> _Work item_: Write every entry out again, exactly as given.

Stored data
■ ■ ■ ■ ■

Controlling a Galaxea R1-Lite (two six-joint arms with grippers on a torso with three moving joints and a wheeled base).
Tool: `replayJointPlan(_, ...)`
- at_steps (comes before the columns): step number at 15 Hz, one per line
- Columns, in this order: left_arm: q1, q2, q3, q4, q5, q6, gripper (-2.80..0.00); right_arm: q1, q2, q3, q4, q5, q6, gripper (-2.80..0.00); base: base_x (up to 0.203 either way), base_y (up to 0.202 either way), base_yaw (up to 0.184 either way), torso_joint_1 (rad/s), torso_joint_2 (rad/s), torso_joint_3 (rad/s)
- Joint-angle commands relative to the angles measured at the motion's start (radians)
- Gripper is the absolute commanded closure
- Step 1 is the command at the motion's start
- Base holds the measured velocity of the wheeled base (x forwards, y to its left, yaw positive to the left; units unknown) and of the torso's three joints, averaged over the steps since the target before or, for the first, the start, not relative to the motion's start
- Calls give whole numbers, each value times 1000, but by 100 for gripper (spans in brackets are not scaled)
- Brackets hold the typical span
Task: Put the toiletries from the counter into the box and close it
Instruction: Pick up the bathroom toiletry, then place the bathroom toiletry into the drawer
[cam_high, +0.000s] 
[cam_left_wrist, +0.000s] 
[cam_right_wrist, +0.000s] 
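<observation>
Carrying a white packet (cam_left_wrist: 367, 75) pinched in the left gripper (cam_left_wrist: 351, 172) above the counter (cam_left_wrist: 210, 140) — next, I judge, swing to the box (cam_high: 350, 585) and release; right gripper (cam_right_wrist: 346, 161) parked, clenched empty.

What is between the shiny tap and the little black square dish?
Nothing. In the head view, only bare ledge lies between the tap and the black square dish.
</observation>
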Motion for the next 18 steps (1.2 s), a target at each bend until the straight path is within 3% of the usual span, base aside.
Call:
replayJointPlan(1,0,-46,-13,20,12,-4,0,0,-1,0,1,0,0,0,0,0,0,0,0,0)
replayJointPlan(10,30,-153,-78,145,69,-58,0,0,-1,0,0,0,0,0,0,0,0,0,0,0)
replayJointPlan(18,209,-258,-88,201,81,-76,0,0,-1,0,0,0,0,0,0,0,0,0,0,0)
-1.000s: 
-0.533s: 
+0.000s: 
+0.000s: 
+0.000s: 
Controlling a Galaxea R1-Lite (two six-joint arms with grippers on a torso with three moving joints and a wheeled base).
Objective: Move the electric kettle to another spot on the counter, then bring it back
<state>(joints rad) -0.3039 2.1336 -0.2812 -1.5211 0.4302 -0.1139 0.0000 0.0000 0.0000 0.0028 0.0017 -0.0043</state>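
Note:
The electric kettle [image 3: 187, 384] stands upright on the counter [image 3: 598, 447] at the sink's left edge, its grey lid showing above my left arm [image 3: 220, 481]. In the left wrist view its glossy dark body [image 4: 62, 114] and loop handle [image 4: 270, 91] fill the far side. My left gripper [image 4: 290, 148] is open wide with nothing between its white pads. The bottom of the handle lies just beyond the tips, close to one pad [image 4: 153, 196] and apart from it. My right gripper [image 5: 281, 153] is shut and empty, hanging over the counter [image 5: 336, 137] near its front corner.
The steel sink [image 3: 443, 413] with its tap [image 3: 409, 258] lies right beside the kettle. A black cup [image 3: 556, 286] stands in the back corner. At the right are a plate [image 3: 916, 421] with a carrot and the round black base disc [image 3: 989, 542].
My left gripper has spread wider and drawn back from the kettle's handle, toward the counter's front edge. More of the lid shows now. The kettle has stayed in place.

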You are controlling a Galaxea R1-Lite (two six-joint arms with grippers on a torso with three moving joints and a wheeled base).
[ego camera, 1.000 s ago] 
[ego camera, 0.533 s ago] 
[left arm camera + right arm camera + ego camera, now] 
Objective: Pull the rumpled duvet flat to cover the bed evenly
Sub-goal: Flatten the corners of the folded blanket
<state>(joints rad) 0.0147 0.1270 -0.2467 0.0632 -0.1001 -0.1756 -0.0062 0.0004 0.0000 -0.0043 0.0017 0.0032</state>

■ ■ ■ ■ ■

> _Answer space_:
Controlling a Galaxea R1-Lite (two six-joint arms with grippers on a torso with three moving joints and a wheeled base).
Tool: `replayJointPlan(_, ...)`
- at_steps (comes before the columns): step number at 15 Hz, one per line
- Columns, in this order: left_arm: q1, q2, q3, q4, q5, q6, gripper (-2.80..0.00); right_arm: q1, q2, q3, q4, q5, q6, gripper (-2.80..0.00); base: base_x (up to 0.203 either way), base_y (up to 0.202 either way), base_yaw (up to 0.184 either way), torso_joint_1 (rad/s), torso_joint_2 (rad/s), torso_joint_3 (rad/s)
- Joint-angle commands relative to the angles measured at the motion's start (radians)
- Gripper is the absolute commanded closure
- Step 1 is the command at the motion's start
- Base holds the measured velocity of the wheeled base (x forwards, y to its left, yaw positive to the left; units unknown) and of the torso's three joints, averaged over the steps since the target before or, for the first, the start, not relative to the motion's start
- Calls give whole numbers, each value times 1000, but by 100 for gripper (spans in brackets are not scaled)
- Brackets hold the typical span
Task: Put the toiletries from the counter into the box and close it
Instruction: Pick up the bathroom toiletry, then place the bathroom toiletry into the drawer
[cam_high, +0.000s] 
[cam_left_wrist, +0.000s] 
[cam_right_wrist, +0.000s] 
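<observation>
Carrying a white packet (cam_left_wrist: 367, 75) pinched in the left gripper (cam_left_wrist: 351, 172) above the counter (cam_left_wrist: 210, 140) — next, I judge, swing to the box (cam_high: 350, 585) and release; right gripper (cam_right_wrist: 346, 161) parked, clenched empty.

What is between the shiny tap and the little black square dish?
Nothing. In the head view, only bare ledge lies between the tap and the black square dish.
</observation>
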Motion for the next 18 steps (1.2 s), a target at each bend until the straight path is within 3% of the usual span, base aside.
Call:
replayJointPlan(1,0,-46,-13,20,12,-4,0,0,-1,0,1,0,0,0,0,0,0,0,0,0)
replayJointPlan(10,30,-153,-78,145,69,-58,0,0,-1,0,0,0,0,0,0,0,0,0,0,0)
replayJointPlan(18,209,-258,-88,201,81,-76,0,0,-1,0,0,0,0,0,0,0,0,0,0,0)
-1.000s: 
-0.533s: 
+0.000s: 
+0.000s: 
+0.000s: 
Controlling a Galaxea R1-Lite (two six-joint arms with grippers on a torso with three moving joints and a wheeled base).
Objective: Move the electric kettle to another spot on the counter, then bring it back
<state>(joints rad) -0.3039 2.1336 -0.2812 -1.5211 0.4302 -0.1139 0.0000 0.0000 0.0000 0.0028 0.0017 -0.0043</state>
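Note:
The electric kettle [image 3: 187, 384] stands upright on the counter [image 3: 598, 447] at the sink's left edge, its grey lid showing above my left arm [image 3: 220, 481]. In the left wrist view its glossy dark body [image 4: 62, 114] and loop handle [image 4: 270, 91] fill the far side. My left gripper [image 4: 290, 148] is open wide with nothing between its white pads. The bottom of the handle lies just beyond the tips, close to one pad [image 4: 153, 196] and apart from it. My right gripper [image 5: 281, 153] is shut and empty, hanging over the counter [image 5: 336, 137] near its front corner.
The steel sink [image 3: 443, 413] with its tap [image 3: 409, 258] lies right beside the kettle. A black cup [image 3: 556, 286] stands in the back corner. At the right are a plate [image 3: 916, 421] with a carrot and the round black base disc [image 3: 989, 542].
My left gripper has spread wider and drawn back from the kettle's handle, toward the counter's front edge. More of the lid shows now. The kettle has stayed in place.
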
You are controlling a Galaxea R1-Lite (two six-joint arms with grippers on a torso with three moving joints and a wheeled base).
[ego camera, 1.000 s ago] 
[ego camera, 0.533 s ago] 
[left arm camera + right arm camera + ego camera, now] 
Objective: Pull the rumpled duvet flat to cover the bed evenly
Sub-goal: Flatten the corners of the folded blanket
<state>(joints rad) 0.0147 0.1270 -0.2467 0.0632 -0.1001 -0.1756 -0.0062 0.0004 0.0000 -0.0043 0.0017 0.0032</state>

No more output is expected for this exercise.